Her eyes flashed showing cold motes deep inside. "If you must," Storgie conceded. "A day. But you should not be concerned. She is beautiful. And from a foreigner and a"--she silently mouthed the word 'commoner'--" besides, that is as much as should be expected. She wants to be a princess, and after a fashion, she will be. What reason will she have to complain?"

"I should…." Inri frowned when he discovered that he had no idea what he should do.

[Instinctively he revolted at the idea that he had been his mother's plaything, and she now meant to use him breed more children to amuse her. It made him think of the little spotted dogs that his oldest brother's wife arranged to procreate. Each generation becoming smaller and spottier and more feeble than the next. But at the same time, he knew the royal family itself was essentially a breed of people domesticated by their duties and breed by those expectations towards what he saw before him now. Perhaps he should be grateful not to be offered some minor pallid princess who would sigh and look at him with disappointment but for whose sake Tellus would get a better deal in the trade of tree nuts for shipbuilding split-nails. But until this morning, against all reason, Inri had not given much thought towards marriage at all.]

"Well, then…" Inri again could not muster a full sentence.

Storgie shooed him away with a wave of her hand. "I do know that men require time to adjust to ideas. But unlike your brothers, you have never been too stubborn to accept a good idea just because it was not your own. It is the lot of women and sages to contest with such things. Perhaps naturally, I struggle more than most."

Because the queen was also the head of worship and represented the Gadis in the palace, that was. It was a complex and often vexed combination of duties. Inri's first burst of doubt about his mother's pure benevolence was met with a responding wave of guilt knowing that she had given him an easy, even idyllic, life so far. If he had chosen to use this ease to grown naive and expect never to have anything asked of him….

He backed out of the room and closed the door. Matron Fortia was still there.

[How did she even know to find me in the library?]

Inri left her standing there and walked slowly out of the house, out of the palace, and to a place at the extreme end of the grounds. It had been designed many years ago as a pleasure garden but been only minimally tended since such things had fallen out of favor.

Under the shade of a small-apple tree, he lay down in the cool grass. It was a nice simple thing to be just lying in the grass, behind the darkness of his closed eyelids.

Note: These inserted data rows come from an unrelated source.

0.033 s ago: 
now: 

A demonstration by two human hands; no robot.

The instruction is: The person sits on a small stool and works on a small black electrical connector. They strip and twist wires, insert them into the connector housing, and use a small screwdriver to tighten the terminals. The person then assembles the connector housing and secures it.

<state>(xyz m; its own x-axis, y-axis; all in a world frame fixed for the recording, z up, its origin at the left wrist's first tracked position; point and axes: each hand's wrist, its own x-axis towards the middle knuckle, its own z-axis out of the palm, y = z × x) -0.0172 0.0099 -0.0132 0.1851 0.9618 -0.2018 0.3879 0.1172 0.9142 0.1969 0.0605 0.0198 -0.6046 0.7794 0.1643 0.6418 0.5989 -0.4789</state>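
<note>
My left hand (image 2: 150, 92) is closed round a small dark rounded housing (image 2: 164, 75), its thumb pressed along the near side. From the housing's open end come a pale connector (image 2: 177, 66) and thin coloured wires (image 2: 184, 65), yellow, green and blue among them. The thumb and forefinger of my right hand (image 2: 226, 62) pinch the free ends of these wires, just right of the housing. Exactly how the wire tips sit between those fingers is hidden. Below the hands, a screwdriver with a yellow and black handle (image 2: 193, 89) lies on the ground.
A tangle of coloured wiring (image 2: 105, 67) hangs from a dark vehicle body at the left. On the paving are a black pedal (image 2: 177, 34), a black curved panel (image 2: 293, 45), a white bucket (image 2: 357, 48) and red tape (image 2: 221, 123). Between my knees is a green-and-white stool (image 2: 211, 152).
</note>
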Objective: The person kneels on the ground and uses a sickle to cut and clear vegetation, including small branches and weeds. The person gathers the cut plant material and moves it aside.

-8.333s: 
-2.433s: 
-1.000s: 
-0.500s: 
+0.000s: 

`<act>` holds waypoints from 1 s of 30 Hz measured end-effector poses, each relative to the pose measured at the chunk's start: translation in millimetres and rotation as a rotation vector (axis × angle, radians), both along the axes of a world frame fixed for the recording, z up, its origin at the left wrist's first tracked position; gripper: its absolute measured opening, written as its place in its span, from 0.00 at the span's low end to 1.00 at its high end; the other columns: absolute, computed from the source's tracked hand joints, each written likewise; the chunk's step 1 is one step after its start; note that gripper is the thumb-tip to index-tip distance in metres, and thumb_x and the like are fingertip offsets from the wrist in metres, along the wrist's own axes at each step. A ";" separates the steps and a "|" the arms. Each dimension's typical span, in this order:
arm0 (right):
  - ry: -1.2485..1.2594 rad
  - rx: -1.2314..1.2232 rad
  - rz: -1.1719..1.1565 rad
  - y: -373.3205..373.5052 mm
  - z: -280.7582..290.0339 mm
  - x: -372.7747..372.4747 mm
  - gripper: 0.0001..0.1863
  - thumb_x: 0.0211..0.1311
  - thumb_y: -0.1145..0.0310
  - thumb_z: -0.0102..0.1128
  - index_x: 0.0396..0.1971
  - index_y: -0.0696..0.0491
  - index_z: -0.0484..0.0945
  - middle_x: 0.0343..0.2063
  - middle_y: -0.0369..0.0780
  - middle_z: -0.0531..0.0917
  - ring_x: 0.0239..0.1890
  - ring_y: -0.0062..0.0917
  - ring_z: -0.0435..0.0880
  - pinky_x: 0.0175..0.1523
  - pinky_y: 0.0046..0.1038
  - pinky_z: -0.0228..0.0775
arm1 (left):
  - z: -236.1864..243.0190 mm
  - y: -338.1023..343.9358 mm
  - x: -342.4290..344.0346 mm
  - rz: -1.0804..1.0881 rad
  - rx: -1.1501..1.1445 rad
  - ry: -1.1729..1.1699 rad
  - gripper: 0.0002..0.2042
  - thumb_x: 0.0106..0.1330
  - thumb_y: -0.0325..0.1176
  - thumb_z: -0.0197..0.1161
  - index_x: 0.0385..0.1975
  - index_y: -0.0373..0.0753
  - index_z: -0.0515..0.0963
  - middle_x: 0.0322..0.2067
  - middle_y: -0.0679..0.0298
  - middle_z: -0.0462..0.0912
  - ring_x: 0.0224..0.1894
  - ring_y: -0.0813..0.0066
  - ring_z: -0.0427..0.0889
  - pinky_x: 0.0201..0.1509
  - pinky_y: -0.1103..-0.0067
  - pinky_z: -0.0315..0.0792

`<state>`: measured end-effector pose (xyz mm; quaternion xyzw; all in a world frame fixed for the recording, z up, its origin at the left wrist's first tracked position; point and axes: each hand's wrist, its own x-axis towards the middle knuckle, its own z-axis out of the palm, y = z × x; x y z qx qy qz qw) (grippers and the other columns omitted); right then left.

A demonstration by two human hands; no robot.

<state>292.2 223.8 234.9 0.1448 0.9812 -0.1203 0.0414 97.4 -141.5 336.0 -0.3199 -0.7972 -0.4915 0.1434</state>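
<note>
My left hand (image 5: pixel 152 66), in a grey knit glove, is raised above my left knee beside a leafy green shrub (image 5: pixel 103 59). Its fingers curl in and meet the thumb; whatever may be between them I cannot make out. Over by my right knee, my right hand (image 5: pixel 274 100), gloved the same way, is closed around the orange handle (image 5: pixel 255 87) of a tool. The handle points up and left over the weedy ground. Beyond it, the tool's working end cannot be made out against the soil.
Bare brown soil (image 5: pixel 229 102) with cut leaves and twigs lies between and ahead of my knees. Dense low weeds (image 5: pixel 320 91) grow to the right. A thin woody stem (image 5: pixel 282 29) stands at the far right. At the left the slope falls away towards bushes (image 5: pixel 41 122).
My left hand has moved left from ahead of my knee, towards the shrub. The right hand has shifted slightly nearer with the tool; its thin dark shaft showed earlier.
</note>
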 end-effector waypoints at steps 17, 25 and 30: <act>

He watched the now muted sparks of green light danced across his darkened vision. Behind them, the smudges as tree branches bobbed and dipped and moved there shadows across his face. The sounds of a nearby stream jointed in with their sibilant tones, pierced by a piping bird.

The dots trace lines, the lines of a ritual, drawn and redrawn into his unconscious mind. A ritual of magic imprint ahead of time, devoid of it's intended purpose.

Being not quite awake, much distracted, and surrounded by this tesselation of sense and sound, there was one small muffled sound Inri did not mark. A slight splash. A small sigh. Such a small murder. Quite nearby.